Restate verbatim the span of lines below between the line with "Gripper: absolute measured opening" and the line with "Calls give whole", including those two lines, and only that span.

(Input data begins)

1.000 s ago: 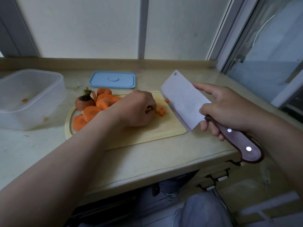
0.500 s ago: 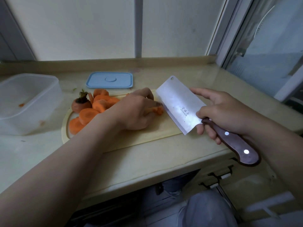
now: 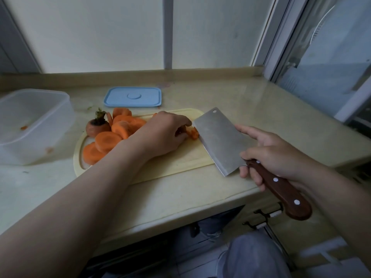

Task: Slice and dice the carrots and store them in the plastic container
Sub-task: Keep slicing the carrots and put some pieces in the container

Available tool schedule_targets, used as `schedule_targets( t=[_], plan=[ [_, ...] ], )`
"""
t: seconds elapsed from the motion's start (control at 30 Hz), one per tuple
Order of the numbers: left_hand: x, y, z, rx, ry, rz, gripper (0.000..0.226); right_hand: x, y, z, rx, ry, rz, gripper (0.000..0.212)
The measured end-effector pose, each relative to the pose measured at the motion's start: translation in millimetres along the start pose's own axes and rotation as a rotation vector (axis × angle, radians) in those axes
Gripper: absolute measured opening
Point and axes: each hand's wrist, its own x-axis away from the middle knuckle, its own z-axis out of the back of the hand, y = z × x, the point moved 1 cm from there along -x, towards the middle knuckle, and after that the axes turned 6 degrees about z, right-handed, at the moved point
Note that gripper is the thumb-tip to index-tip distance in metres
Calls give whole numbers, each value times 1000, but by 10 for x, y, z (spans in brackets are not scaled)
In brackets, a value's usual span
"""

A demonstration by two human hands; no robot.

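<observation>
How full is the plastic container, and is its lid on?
Nearly empty and uncovered: the plastic container holds only a few carrot bits; the blue lid lies on the counter.

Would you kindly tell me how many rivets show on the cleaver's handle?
3 rivets: one by the right hand, one mid-handle, one near the butt; the hand may hide more.

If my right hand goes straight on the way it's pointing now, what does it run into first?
Your right hand points left and away along the cleaver it grips. The blade would probably meet the carrot piece first, then the left hand holding it. Depth is hard to judge.
</observation>
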Motion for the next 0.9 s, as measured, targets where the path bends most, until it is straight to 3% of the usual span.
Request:
schedule_targets(
  t=[0.53, 0.7, 0.9],
  plan=[
    [11, 4, -19, 107, 175, -47, 32, -22, 52, -139, -191, -34, 17, 70],
    [38, 29, 70, 236, 177, 44, 43, -6, 44, -135, -271, -38, 22, 68],
    [34, 8, 220, 376, 276, 218, 39, 36, 20, -88, -358, -49, 21, 65]
  ],
)
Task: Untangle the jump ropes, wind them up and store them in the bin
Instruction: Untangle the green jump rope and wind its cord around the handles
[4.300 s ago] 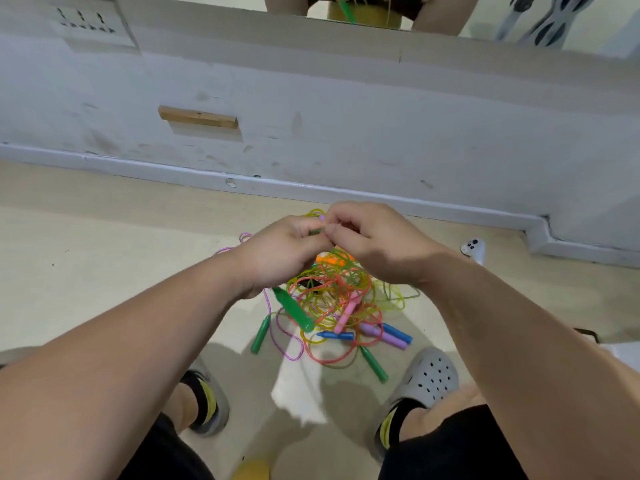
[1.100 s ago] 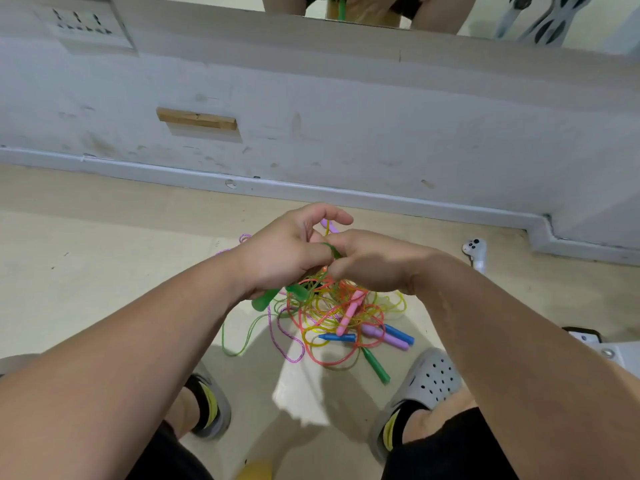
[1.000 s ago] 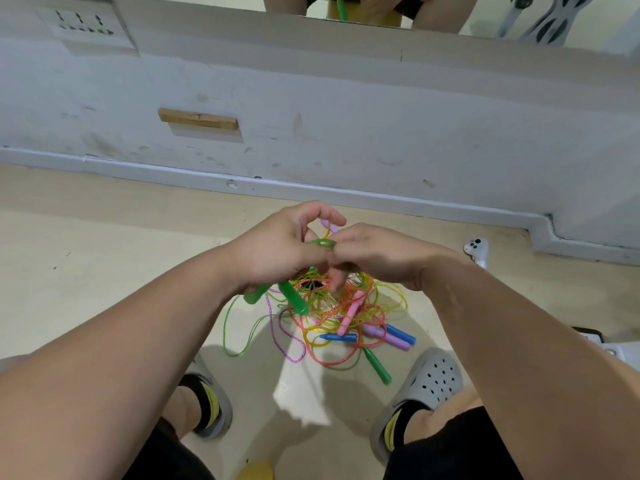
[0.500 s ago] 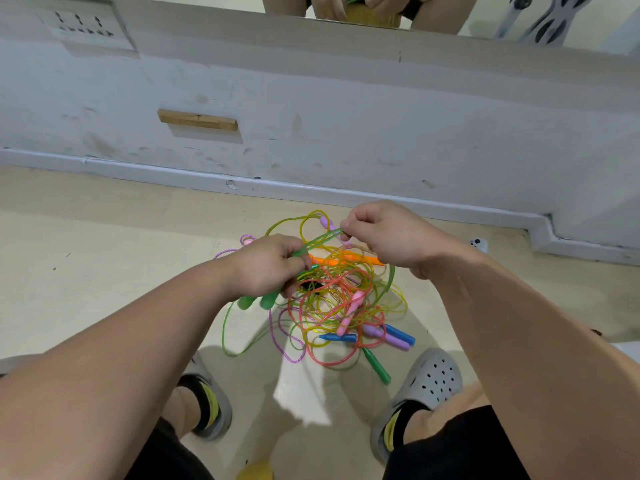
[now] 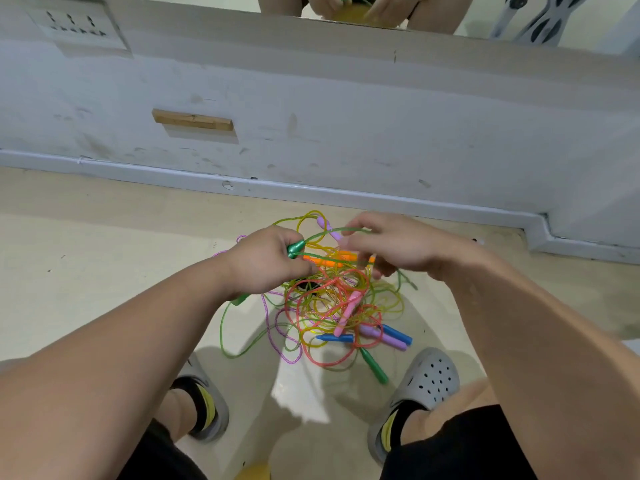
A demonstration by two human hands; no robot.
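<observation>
A tangled pile of coloured jump ropes [image 5: 332, 306] lies on the floor between my feet, with green, pink, purple, blue and orange handles. My left hand [image 5: 266, 261] grips green handles [image 5: 295, 247] above the pile. A green cord [image 5: 332, 232] runs from them to my right hand [image 5: 391, 247], whose fingers are blurred and bent around the cord. A loose green loop [image 5: 228, 337] trails to the left on the floor. The bin is not in view.
A grey-white wall with a baseboard [image 5: 311, 192] stands just behind the pile, with a mirror above it. My grey clogs [image 5: 429, 379] flank the pile. A yellow object [image 5: 252, 472] shows at the bottom edge.
My hands have drawn apart and pulled a green cord out of the pile. My left hand has risen with the green handles, and my right hand has shifted right.
</observation>
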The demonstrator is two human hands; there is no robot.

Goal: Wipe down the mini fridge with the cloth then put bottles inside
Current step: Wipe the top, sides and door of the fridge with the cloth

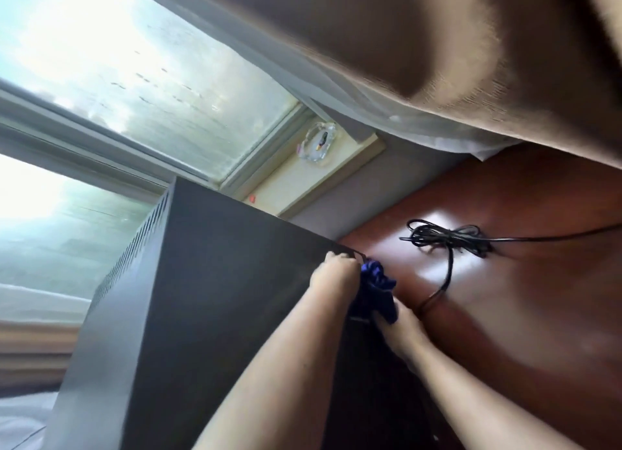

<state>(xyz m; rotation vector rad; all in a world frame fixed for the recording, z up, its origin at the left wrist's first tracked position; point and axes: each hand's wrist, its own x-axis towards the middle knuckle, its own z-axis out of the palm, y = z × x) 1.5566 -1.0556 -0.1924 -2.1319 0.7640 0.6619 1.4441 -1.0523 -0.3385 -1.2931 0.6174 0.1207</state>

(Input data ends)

Reply to the exercise ::
Gripper: absolute measured opening
Point and axes: each hand's wrist, its own x-axis away from the middle knuckle, its own z-axis out of the back of the hand, y = z × x, the point moved 1 cm from there along -x, towards the middle knuckle, and after that the axes turned 6 degrees about z, right-handed, at the moved point
Note that gripper is the thumb-tip to index-tip distance in metres
Calls give whole numbers, each value times 1000, but by 10 for x, y, z (spans in brackets are not scaled)

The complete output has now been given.